Now, every time the user uses our product/service, he leaves a rating out of 5, 5 being outstanding. This data is stored in our databases and we mine it and analyse it to pin-point the exact issue on any particular day.
For example, if the users from Asia are giving more bad ratings on Tuesday this week than a usual Tuesday, what factors can cause this - is it something to do with clients app version, or server release , physical factors, loss, increased round trip delay etc.
What we have done:
Till now we have been using visualization tools to track each of these metrics separately per day to see the trends and detect the issues manually. But, due to growing micr-services, it is becoming difficult day by day. Now, we want to automate it using python/pandas.
What I want to do:
- If the ratings drop on a particular day/hour, I run the script and it should do all the manual work by taking all the permutations and combinations of all factors and list out the exact combinations which could have lead to the drop.
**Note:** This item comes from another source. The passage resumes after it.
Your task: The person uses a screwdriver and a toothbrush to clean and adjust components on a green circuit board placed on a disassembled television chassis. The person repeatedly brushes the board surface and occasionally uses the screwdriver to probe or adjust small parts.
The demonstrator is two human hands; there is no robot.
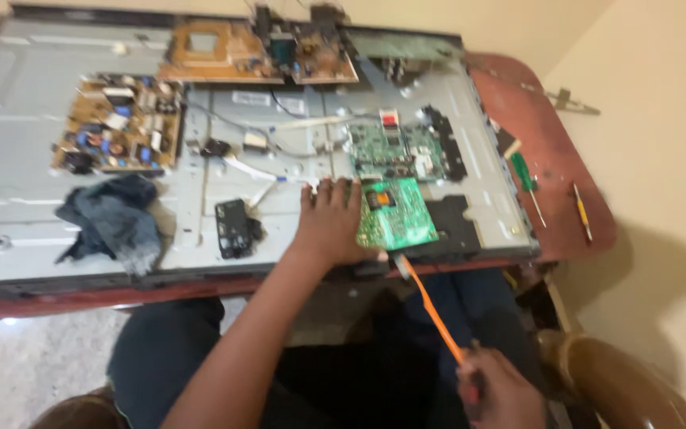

- The second step would be to check whether the drop was significant due to varying number of ratings.
What I know:
I understand that I can do this using pandas by creating a dataframe for each predictor variable and trying to do it per variable. And then I can apply tests like whitney test etc for ordinal data.
What I need help with:
But I just wanted to know if there is a better way to do it? It is perfectly fine if there is a learning curve involved. I can learn and do it. I just wanted some help in choosing the right approach for this.